PROBLEM TO SOLVE => In the lines below, look for "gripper". Copy each line where it appears.

DATASET EXTRACT =>
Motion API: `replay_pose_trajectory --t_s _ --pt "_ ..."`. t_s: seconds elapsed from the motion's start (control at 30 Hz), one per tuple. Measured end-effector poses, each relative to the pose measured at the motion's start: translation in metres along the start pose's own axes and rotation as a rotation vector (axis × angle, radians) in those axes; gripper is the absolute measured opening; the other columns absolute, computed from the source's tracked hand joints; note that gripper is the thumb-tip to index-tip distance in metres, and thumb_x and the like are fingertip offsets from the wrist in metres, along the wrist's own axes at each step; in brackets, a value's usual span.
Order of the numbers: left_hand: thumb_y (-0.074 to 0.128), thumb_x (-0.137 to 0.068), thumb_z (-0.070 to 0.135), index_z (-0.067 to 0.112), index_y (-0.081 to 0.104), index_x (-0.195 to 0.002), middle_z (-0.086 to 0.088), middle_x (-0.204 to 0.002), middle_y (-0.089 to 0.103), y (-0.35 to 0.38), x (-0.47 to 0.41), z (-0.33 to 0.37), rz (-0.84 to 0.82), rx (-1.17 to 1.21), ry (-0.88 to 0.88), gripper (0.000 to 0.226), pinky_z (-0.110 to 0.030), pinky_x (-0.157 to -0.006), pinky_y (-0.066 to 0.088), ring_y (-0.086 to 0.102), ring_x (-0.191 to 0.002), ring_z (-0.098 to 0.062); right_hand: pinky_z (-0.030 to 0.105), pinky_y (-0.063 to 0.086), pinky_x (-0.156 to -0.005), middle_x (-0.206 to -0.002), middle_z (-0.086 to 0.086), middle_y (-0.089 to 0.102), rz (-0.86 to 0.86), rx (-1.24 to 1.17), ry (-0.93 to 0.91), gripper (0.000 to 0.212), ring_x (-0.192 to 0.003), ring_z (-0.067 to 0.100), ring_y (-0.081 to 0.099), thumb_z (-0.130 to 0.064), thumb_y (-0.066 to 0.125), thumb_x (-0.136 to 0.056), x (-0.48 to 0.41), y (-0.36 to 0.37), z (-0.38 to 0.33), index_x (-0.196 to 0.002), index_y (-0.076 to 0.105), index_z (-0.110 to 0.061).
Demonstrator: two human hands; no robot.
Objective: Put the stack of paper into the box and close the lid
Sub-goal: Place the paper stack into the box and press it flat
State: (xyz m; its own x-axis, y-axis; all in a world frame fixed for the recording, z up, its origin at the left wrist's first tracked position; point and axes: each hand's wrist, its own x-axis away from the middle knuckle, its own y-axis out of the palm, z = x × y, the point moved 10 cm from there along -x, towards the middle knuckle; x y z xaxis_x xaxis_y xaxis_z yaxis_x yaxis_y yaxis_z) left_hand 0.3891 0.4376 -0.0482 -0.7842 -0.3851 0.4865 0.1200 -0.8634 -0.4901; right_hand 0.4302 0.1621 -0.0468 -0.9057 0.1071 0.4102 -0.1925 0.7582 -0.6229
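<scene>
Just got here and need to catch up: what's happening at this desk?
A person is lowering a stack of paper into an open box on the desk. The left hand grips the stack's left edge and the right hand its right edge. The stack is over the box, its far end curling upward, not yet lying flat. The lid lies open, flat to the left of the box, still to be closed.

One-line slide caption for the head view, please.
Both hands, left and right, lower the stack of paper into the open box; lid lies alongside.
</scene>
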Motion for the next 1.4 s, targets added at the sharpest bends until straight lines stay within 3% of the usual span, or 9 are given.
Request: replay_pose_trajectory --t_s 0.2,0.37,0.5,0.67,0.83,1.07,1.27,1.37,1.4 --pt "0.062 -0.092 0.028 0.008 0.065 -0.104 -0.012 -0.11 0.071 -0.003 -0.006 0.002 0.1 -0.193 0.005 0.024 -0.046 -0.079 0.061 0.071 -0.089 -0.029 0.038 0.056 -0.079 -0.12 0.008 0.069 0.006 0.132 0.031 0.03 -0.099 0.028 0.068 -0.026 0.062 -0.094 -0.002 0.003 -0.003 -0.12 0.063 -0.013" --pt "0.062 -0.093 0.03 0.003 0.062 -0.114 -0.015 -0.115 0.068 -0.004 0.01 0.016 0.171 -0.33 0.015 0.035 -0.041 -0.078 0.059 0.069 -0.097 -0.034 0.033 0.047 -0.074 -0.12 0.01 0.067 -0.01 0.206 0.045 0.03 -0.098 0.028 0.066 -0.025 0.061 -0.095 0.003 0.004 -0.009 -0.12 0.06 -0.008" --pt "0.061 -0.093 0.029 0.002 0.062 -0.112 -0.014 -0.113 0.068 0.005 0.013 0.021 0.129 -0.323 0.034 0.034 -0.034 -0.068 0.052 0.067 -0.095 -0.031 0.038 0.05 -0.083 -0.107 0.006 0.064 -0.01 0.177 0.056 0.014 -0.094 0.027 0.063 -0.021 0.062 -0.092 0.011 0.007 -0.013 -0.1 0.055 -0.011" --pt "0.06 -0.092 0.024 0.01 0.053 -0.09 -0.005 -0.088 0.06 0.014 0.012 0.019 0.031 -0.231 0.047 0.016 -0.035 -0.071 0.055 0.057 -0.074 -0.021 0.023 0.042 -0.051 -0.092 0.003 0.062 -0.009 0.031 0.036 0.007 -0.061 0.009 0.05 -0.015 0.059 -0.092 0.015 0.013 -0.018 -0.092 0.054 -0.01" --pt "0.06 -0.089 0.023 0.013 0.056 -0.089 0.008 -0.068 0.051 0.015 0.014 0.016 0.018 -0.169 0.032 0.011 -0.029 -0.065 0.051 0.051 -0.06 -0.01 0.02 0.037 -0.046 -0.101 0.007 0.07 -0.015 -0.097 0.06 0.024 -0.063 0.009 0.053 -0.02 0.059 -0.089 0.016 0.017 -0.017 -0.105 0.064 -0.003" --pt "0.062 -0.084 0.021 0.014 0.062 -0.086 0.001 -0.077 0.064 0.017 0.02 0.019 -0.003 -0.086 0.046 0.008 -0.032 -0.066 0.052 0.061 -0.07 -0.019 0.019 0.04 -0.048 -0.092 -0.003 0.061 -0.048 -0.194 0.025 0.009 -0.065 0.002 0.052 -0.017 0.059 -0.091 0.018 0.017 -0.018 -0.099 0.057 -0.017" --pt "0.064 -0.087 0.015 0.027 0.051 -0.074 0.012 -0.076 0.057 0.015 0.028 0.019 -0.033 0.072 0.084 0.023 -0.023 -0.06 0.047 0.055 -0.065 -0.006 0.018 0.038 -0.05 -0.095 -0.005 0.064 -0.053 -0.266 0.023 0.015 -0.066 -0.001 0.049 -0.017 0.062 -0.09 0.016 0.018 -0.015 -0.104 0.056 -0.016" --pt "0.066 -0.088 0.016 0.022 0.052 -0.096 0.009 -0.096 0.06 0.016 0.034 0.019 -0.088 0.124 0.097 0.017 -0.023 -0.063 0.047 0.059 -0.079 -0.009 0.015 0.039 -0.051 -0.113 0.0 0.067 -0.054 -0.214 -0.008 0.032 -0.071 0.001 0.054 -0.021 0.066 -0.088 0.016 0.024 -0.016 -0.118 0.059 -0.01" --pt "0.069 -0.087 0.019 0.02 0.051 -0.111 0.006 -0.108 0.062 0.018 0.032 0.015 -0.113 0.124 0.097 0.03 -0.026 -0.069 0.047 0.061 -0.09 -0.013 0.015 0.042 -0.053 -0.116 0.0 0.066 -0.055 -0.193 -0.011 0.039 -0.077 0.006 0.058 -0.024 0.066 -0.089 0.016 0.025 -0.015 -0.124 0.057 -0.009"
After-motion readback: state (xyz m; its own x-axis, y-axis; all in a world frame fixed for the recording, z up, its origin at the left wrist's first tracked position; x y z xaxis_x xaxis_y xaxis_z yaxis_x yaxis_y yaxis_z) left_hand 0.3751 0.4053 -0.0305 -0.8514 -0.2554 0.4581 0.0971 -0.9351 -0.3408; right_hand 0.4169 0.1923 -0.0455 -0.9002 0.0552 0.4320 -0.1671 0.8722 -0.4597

ANSWER SECTION =>
Motion API: `replay_pose_trajectory --t_s _ --pt "_ ..."`. t_s: seconds elapsed from the motion's start (control at 30 Hz), one per tuple. Measured end-effector poses, each relative to the pose measured at the motion's start: translation in metres along the start pose's own axes and rotation as a rotation vector (axis × angle, radians) in those axes; gripper is the absolute measured opening; the other columns absolute, computed from the source's tracked hand joints; note that gripper is the thumb-tip to index-tip distance in metres, and thumb_x and the like are fingertip offsets from the wrist in metres, along the wrist's own axes at each step; in brackets, a value's usual span.
Order of the numbers: left_hand: thumb_y (-0.074 to 0.128), thumb_x (-0.137 to 0.068), thumb_z (-0.070 to 0.135), index_z (-0.067 to 0.112), index_y (-0.081 to 0.104), index_x (-0.195 to 0.002), middle_z (-0.086 to 0.088), middle_x (-0.204 to 0.002), middle_y (-0.089 to 0.103), y (-0.35 to 0.38), x (-0.47 to 0.41), z (-0.33 to 0.37), rz (-0.84 to 0.82), rx (-1.17 to 1.21), ry (-0.88 to 0.88), gripper (0.000 to 0.226), pinky_z (-0.110 to 0.030), pinky_x (-0.157 to -0.006), pinky_y (-0.066 to 0.088), ring_y (-0.086 to 0.102), ring_x (-0.191 to 0.002), ring_z (-0.098 to 0.062); right_hand: pinky_z (-0.030 to 0.105), pinky_y (-0.063 to 0.086), pinky_x (-0.156 to -0.005), middle_x (-0.206 to -0.002), middle_z (-0.086 to 0.086), middle_y (-0.089 to 0.102), rz (-0.86 to 0.86), rx (-1.24 to 1.17), ry (-0.93 to 0.91), gripper (0.000 to 0.212), ring_x (-0.192 to 0.003), ring_z (-0.067 to 0.100), ring_y (-0.081 to 0.099), thumb_z (-0.130 to 0.064), thumb_y (-0.066 to 0.125), thumb_x (-0.136 to 0.056), x (-0.48 to 0.41), y (-0.36 to 0.37), z (-0.38 to 0.33), index_x (-0.196 to 0.002), index_y (-0.076 to 0.105), index_z (-0.110 to 0.061).

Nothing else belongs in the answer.